We are entitled to be skeptical of the method of Mr. Edgar's initiative if not his motive. The agent he selected to enforce this new priority is the same court system that was an accessory to Joseph Wallace's murder. Child welfare experts have already made plain their opinion that Edgar's child-first policy will not solve the problem of bungled child abuse casework, forgetting perhaps that Edgar's child abuse problem and the experts' child abuse problem are very different. The experts' problem is how to reduce the incidence of abuse; the governor's problem is how to deflect the political blame for the state's failure to reduce the incidence of abuse.
For all the rhetoric about the sanctity of the family, the state is not at all reluctant to intervene in the lives of families reported to be mistreating their children. At present roughly 33,000 Illinois children are in some kind of substitute care after having been taken from their families; as recently as 1990 the number was 22,000.
Pressure to remove a child from a difficult home situation is almost irresistible. Illinois' Abused and Neglected Child Reporting Act requires the agency to both protect the best interests of the child and to preserve family life for their benefit, but the law and agency practice assume that if the two goals are in conflict the preservation of the family must yield to the safety of the child. The reputation of the agency is at stake too, and that no doubt has led to many preemptive separations; kids taken unnecessarily from their families may suffer all manner of trauma as a result, but unhappy kids don't make the headlines, only dead and tortured ones.

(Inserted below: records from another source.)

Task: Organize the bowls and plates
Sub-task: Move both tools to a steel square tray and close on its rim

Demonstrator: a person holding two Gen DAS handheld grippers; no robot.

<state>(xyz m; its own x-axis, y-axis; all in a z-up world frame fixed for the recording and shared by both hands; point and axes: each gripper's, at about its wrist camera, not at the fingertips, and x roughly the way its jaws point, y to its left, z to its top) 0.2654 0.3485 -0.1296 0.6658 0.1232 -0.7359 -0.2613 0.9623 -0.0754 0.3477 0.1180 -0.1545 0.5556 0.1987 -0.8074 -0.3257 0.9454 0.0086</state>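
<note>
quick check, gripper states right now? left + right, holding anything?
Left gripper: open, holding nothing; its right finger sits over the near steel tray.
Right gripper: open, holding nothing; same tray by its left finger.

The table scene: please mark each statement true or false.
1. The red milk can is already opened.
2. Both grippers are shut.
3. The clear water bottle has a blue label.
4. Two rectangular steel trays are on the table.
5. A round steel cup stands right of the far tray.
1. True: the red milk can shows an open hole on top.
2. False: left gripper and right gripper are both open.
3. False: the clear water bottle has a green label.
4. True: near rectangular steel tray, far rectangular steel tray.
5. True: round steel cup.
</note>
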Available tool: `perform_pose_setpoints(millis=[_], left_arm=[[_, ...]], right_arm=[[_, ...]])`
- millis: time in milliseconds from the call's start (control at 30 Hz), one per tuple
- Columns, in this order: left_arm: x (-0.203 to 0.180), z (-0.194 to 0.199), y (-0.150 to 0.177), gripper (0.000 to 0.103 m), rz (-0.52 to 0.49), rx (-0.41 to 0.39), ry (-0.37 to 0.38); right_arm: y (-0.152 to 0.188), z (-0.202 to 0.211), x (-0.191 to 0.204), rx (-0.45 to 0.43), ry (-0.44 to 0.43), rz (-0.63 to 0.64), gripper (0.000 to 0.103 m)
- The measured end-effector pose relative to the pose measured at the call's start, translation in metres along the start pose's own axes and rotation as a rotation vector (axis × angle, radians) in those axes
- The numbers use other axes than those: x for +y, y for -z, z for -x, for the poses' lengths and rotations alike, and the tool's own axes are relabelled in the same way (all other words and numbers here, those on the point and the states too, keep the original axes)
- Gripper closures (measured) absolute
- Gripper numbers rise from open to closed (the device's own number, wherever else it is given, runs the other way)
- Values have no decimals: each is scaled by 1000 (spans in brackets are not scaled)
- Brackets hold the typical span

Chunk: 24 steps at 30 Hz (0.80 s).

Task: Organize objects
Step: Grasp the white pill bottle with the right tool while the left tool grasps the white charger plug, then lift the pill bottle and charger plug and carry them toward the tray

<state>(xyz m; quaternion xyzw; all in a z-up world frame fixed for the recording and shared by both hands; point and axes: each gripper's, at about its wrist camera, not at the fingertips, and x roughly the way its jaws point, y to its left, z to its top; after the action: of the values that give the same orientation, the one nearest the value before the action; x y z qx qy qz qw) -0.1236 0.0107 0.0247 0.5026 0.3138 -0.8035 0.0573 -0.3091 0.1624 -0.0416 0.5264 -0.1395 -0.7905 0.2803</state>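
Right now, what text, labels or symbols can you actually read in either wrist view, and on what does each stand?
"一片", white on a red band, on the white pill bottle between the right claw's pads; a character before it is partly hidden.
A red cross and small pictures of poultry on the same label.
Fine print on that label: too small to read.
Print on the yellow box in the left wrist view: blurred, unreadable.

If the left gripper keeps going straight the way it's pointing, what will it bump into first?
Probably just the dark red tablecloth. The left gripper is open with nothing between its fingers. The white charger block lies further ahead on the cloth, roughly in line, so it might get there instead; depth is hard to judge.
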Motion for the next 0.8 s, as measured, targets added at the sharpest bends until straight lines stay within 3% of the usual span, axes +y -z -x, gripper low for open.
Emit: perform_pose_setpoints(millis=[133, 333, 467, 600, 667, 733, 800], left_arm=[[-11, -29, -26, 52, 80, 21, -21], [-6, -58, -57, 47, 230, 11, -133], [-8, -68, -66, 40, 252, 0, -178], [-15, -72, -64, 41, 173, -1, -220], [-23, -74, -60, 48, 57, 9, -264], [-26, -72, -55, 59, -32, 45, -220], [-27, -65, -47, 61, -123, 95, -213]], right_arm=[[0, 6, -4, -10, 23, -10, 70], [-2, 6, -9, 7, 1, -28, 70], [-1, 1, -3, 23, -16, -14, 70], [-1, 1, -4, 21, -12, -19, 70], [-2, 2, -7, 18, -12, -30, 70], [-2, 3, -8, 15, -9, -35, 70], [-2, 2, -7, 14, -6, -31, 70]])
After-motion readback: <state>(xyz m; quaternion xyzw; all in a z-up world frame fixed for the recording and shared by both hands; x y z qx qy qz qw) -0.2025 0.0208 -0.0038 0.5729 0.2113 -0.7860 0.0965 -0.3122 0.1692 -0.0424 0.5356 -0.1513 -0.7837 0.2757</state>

Neither meanness or incompetence per se is sufficient to explain Illinois' perpetually poor performance as a surrogate parent. Rather it is a profound ambivalence about the state's role. Nineteenth-century welfare policymakers assumed that family failure was an individual (or ethnic or racial, in the case of outcast groups) failure rather than a social one. As reported by historian Joan Gittens in her excellent new book, Poor Relations (University of Illinois Press, due out next January), Illinois women who pleaded for admission to the poor-house were expected until well into the twentieth century to give up their rights to their children.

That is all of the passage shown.